What else?  Perhaps add an inverter.  But at this point, everything aboard is 12v or hand crank (blender and coffee grinder), which is fine!  However, my wife goes without a hair drier (but it would be nice).  Doing the hot water system like Steve does would also be nice.  We've a 'bucket head' vacuum cleaner for in port, else a small broom and dust pan is used.  Another addition would be a watermaker.

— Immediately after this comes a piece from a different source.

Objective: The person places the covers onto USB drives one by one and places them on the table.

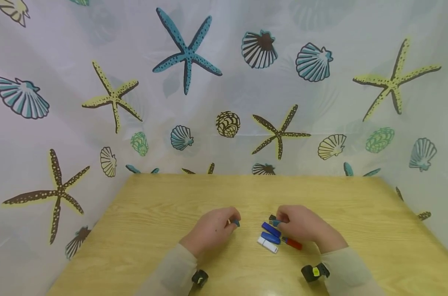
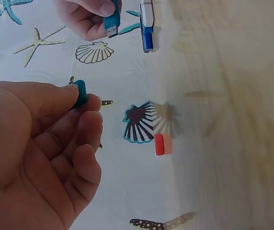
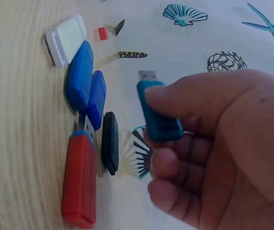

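My left hand [image 1: 213,228] pinches a small teal cap [image 2: 81,94] between thumb and forefinger, above the wooden table. In my right hand [image 1: 299,223] is a teal USB stick [image 3: 158,111], gripped between thumb and fingers with its metal plug bare. The cap and the stick are apart. Close by the right hand lie a red USB stick [image 3: 79,179] with its plug uncovered, a black stick [image 3: 109,143], two blue sticks [image 1: 271,229] and a white stick [image 1: 267,244].
A small red cap [image 2: 159,143] stands on the table [image 1: 153,213], away from the group of sticks. Behind the table and along both sides hangs a white curtain [image 1: 224,94] printed with shells and starfish. Each wrist wears a black camera strap [image 1: 315,272].
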### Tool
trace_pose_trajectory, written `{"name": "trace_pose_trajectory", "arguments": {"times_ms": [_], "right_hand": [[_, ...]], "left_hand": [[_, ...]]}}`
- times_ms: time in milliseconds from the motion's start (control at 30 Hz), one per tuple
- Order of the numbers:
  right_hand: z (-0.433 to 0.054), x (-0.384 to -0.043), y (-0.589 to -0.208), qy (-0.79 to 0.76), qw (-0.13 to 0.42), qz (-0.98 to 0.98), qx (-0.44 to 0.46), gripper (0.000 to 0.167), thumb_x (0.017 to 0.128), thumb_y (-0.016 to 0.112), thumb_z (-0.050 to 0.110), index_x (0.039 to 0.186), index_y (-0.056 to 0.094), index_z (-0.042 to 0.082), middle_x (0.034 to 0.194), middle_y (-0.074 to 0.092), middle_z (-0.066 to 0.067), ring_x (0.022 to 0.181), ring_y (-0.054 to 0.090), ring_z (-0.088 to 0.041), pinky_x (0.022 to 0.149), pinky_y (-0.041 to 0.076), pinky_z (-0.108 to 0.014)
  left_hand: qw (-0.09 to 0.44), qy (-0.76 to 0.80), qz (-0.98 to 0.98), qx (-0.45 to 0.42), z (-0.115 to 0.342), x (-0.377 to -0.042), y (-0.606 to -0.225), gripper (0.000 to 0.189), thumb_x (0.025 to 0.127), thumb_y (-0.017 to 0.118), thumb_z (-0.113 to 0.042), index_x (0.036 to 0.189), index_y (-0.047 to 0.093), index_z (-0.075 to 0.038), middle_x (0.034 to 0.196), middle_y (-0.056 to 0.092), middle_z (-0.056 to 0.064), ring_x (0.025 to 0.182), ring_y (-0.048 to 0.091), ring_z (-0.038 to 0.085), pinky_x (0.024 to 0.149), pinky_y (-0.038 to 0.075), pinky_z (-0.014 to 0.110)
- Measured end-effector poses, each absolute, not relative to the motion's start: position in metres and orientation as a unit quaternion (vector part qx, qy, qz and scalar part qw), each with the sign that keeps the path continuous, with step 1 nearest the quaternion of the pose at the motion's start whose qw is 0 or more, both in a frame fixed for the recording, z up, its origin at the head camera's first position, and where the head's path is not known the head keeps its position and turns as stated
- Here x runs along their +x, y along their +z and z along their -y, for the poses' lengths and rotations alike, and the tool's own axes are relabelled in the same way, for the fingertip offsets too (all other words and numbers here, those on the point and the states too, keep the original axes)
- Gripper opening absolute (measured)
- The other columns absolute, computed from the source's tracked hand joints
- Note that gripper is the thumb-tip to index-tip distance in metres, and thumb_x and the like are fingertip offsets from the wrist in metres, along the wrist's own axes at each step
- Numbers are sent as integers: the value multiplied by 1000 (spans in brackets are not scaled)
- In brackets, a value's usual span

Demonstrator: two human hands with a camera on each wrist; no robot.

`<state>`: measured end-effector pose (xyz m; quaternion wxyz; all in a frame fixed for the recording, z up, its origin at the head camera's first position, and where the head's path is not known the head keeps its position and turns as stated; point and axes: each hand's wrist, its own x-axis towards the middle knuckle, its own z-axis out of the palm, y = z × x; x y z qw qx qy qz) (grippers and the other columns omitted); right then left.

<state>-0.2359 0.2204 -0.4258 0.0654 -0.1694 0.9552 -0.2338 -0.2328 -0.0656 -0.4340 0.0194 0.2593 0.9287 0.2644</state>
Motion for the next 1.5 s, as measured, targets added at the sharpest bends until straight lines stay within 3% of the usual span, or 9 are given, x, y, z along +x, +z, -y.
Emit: {"name": "trace_pose_trajectory", "arguments": {"times_ms": [200, 667, 1500], "right_hand": [[-212, -234, -426, -268, 52, -940, -203, 12, 94, 69, 18, 88, 62, 25, 76, 58, 8, 69, 55, -13, 64, 47, -33], [-186, -223, -422, -294, 31, -911, -286, 7, 98, 70, 21, 95, 64, 25, 88, 60, 15, 76, 56, -7, 72, 50, -30], [-167, -212, -425, -278, 8, -909, -310, 9, 97, 71, 20, 96, 64, 25, 84, 56, 15, 72, 53, -5, 67, 48, -28]], "left_hand": [[28, 269, -930, 249, 65, -232, -436, 12, 100, 66, -20, 111, 68, -20, 96, 64, -16, 80, 57, 5, 75, 51, 28], [26, 276, -922, 269, 65, -229, -434, 11, 101, 66, -20, 111, 68, -22, 99, 65, -16, 84, 57, 4, 77, 51, 28], [13, 269, -902, 337, 65, -224, -433, 10, 99, 69, -19, 108, 71, -21, 94, 62, -18, 77, 54, 1, 67, 47, 22]]}}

But all the additions mentioned are improvements to creature comforts, not system improvements.

Conclusion

The goal was at least 4 days on the hook:  Achieved!  The worst case to date was in Tenedos Bay in BC's Desolation Sound.  Even in these conditions, 4 days was easily achieved and Strider probably could have gone 2 weeks.  Anchored in wide open False Creek (Vancouver), Strider was fully charged by 11AM.   So:  Was consumption grossly overestimated?  Perhaps, but the LEDs were not a part of the original calculation and made a huge consumption improvement.

Too much solar?  Even with the niggling improvement mentioned above, the solar panels have been great also.  Probably could have gone with 200watts in the normal spring/summer/fall conditions.  However, the excess does allow for expansion.  Winter conditions have yet to be tested.

The LiFePO4 batteries have been a huge success - maintenance and trouble free!  The other systems have also been maintenance and trouble free.

Best yet, Strider never hooks up to shore power in marinas spring/summer/fall nor ever run a generator.  Quiet!